▶ [REQUIRED ACTION]: Start at the line in the entries below that contains "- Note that", stop at the line that contains "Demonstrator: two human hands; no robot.", and output exactly the lines in that span, both ends included.

▶ [DATA EXTRACT]:
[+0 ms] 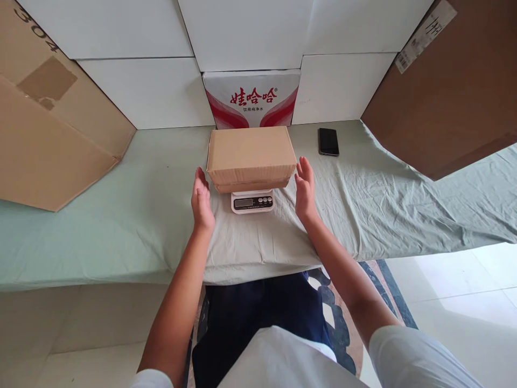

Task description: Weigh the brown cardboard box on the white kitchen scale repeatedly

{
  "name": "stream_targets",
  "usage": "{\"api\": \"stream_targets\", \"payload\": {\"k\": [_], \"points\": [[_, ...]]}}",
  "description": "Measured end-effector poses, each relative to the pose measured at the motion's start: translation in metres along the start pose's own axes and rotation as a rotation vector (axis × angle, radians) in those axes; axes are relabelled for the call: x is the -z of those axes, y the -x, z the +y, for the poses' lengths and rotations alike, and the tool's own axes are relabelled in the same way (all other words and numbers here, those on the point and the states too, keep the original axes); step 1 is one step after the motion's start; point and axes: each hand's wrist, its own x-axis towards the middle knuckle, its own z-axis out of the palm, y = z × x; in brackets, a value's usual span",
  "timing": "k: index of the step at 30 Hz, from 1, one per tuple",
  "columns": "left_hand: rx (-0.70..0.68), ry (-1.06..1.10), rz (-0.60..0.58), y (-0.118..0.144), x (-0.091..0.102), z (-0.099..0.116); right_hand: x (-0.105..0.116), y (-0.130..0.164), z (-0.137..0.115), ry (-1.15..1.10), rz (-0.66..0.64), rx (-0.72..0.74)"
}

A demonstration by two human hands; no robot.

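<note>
A closed brown cardboard box (251,155) rests on a small white kitchen scale (252,202) whose display and buttons face me. My left hand (201,200) is flat and open just left of the box's near corner, a small gap between them. On the other side my right hand (305,188) is open beside the box's right edge, also apart from it. Neither hand holds anything.
A pale green cloth (121,215) covers the table. A black phone (328,141) lies at the back right. Large brown cartons lean at the left (48,118) and right (452,86). White boxes and a red-and-white printed carton (252,99) line the back.
</note>
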Motion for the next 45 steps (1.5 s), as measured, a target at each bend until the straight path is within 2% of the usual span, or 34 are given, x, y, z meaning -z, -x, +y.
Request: {"api": "stream_targets", "payload": {"k": [8, 25, 33, 45], "points": [[0.001, -0.002, -0.008, 0.0, 0.0, 0.0, 0.001, -0.001, 0.008, 0.03, -0.04, 0.019], [0.047, -0.007, -0.042, -0.002, 0.0, 0.001, -0.003, -0.002, 0.002, -0.005, -0.077, -0.003], [0.071, 0.012, -0.031, -0.001, -0.007, 0.013, -0.009, 0.0, -0.01, -0.023, -0.105, 0.052], [0.043, 0.083, -0.054, 0.0, -0.008, 0.009, -0.012, 0.001, -0.018, -0.033, -0.1, 0.033]]}}
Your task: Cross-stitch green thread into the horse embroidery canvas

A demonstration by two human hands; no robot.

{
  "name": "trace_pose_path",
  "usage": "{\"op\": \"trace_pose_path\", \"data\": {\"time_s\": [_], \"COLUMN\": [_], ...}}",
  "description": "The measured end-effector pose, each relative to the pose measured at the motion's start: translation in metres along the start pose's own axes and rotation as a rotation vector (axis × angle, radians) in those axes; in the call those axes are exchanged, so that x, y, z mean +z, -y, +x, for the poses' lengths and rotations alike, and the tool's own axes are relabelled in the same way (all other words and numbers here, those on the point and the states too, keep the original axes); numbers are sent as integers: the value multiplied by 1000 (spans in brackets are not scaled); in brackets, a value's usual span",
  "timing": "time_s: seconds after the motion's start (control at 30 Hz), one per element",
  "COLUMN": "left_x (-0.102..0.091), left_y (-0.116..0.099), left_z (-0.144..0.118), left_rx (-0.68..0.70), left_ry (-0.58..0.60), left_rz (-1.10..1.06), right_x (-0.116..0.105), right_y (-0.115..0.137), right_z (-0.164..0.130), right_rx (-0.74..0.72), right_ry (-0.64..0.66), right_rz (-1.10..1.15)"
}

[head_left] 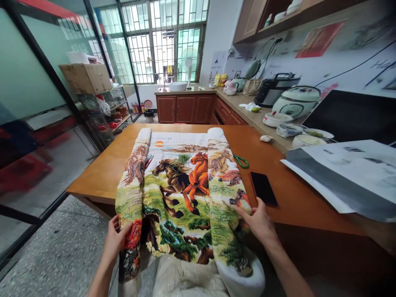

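Observation:
A long embroidered cloth (179,181) showing running horses lies on the wooden table (102,169), rolled up along both long sides. My left hand (114,239) grips the left roll near its lower end, at the table's front edge. My right hand (258,220) rests with spread fingers on the right roll. The cloth's near end hangs off the table toward me. A black phone (263,188) lies just right of my right hand, and green-handled scissors (241,161) sit beyond it.
Large printed sheets (343,173) cover the table's right end. A counter on the right carries a rice cooker (297,102), bowls and an air fryer (274,88). A glass partition and a shelf with a cardboard box (85,77) stand at the left.

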State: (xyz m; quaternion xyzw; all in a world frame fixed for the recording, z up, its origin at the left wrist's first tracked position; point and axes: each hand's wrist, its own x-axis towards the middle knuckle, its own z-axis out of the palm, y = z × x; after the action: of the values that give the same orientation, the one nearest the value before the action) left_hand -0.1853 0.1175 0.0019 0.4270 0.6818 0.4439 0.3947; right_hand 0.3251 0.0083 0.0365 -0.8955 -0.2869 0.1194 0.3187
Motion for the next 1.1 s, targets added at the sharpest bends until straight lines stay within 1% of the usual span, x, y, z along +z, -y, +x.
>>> {"op": "trace_pose_path", "data": {"time_s": [0.07, 0.1, 0.13, 0.2, 0.27, 0.33, 0.37, 0.4, 0.43, 0.47, 0.53, 0.57, 0.63, 0.67, 0.7, 0.73, 0.77, 0.8, 0.83, 0.87, 0.9, 0.93, 0.97, 1.0, 1.03, 1.07, 1.1], "left_x": [14, 17, 17, 6, -12, -28, -33, -33, -29, -21, 3, 16, 35, 39, 40, 38, 33, 27, 21, 17, 15, 15, 19, 25, 35, 48, 63], "left_y": [11, 15, 17, 10, -11, -40, -56, -72, -86, -99, -116, -120, -123, -122, -120, -118, -114, -109, -102, -95, -85, -75, -66, -57, -52, -50, -53], "left_z": [-1, -2, -2, 2, 8, 10, 9, 5, -1, -9, -27, -36, -50, -54, -55, -54, -52, -51, -50, -52, -56, -63, -73, -83, -95, -105, -113], "left_rx": [-6, 12, 42, 96, 124, 157, 185, 230, 289, 358, 491, 546, 651, 676, 682, 677, 669, 663, 667, 683, 711, 747, 786, 820, 832, 831, 821], "left_ry": [22, 31, 38, 55, 80, 105, 117, 102, 61, 15, -57, -50, 38, 64, 77, 80, 77, 70, 57, 36, 16, 11, 30, 96, 201, 309, 404], "left_rz": [-3, 20, 68, 231, 450, 697, 819, 931, 1044, 1161, 1378, 1448, 1490, 1483, 1466, 1443, 1413, 1375, 1320, 1241, 1134, 1000, 847, 689, 551, 443, 379], "right_x": [3, 3, 2, -7, -26, -49, -59, -66, -69, -68, -51, -38, -9, 3, 13, 19, 22, 22, 20, 17, 13, 11, 10, 10, 11, 14, 16], "right_y": [6, 10, 14, 23, 35, 53, 66, 81, 99, 117, 155, 172, 198, 204, 206, 201, 191, 176, 157, 135, 112, 89, 66, 46, 29, 15, 4], "right_z": [-7, -9, -9, -3, 7, 18, 21, 23, 21, 18, 3, -6, -24, -33, -40, -45, -49, -52, -54, -56, -58, -62, -68, -76, -86, -96, -106], "right_rx": [28, 40, 44, 35, 4, -64, -131, -213, -305, -374, -437, -465, -539, -574, -605, -636, -664, -685, -695, -684, -643, -566, -468, -378, -307, -262, -237], "right_ry": [-5, 16, 50, 124, 157, 165, 180, 200, 224, 264, 328, 371, 500, 574, 643, 702, 734, 730, 699, 623, 545, 512, 523, 555, 591, 619, 637], "right_rz": [5, 36, 81, 176, 214, 152, 73, -32, -150, -261, -282, -272, -216, -189, -143, -56, 68, 219, 392, 528, 605, 640, 646, 640, 636, 636, 641]}}
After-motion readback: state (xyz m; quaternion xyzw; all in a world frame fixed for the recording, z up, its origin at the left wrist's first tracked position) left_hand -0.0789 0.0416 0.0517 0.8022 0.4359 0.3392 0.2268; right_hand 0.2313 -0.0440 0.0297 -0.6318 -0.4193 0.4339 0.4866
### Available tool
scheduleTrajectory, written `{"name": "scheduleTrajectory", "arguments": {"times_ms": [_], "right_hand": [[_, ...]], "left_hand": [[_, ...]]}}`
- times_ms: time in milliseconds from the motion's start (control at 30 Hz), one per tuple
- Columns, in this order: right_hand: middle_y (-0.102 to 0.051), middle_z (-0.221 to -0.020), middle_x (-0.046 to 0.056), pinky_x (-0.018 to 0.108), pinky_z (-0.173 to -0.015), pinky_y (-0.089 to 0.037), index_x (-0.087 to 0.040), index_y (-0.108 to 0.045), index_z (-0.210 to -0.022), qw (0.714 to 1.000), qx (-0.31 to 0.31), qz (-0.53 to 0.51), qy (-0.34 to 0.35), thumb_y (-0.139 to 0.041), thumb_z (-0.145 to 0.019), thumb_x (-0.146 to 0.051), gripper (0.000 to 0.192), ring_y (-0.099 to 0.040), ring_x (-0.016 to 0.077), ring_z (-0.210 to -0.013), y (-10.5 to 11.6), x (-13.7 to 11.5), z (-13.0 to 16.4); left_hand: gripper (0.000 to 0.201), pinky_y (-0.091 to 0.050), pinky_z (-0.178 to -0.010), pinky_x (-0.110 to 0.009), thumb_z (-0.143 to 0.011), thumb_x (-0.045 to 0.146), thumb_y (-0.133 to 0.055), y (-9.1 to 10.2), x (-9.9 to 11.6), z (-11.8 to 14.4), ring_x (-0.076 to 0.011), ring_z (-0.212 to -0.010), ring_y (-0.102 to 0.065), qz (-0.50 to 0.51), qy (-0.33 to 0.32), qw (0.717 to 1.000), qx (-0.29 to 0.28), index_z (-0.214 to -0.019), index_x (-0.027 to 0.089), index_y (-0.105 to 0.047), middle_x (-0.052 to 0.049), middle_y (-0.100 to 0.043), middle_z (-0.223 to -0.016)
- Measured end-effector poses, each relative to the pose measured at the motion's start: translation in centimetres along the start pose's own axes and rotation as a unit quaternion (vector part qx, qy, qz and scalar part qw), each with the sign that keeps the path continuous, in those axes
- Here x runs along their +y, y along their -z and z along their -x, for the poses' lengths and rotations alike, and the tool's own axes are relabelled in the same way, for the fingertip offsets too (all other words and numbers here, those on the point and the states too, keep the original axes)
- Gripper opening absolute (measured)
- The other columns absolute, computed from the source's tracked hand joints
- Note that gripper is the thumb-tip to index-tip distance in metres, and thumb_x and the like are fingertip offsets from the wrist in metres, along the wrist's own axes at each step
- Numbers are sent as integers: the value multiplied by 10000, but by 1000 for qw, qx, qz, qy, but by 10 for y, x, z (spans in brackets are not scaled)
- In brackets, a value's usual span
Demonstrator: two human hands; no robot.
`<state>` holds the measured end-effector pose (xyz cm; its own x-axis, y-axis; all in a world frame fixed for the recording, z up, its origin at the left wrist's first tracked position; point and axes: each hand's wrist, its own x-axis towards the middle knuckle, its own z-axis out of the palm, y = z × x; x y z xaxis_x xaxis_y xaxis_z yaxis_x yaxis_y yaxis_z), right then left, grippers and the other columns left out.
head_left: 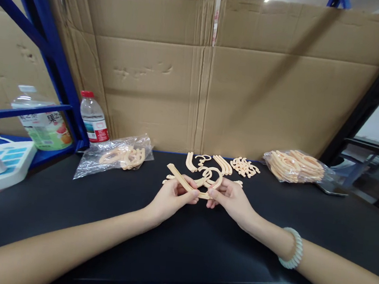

▶ [RESPONSE]:
- Note that gripper is the thumb-tip to index-tip distance in metres, and thumb_x and the like are fingertip offsets from the wrist in metres, along the wrist's own axes at each step
- Numbers are sent as integers: the value multiplied by 10000, but by 1000 for qw, qx, qz, qy, but by 10 for y, x, z (spans in brackets are not scaled)
- In brackets, a value's usual span
Demonstrator: two human hands; no robot.

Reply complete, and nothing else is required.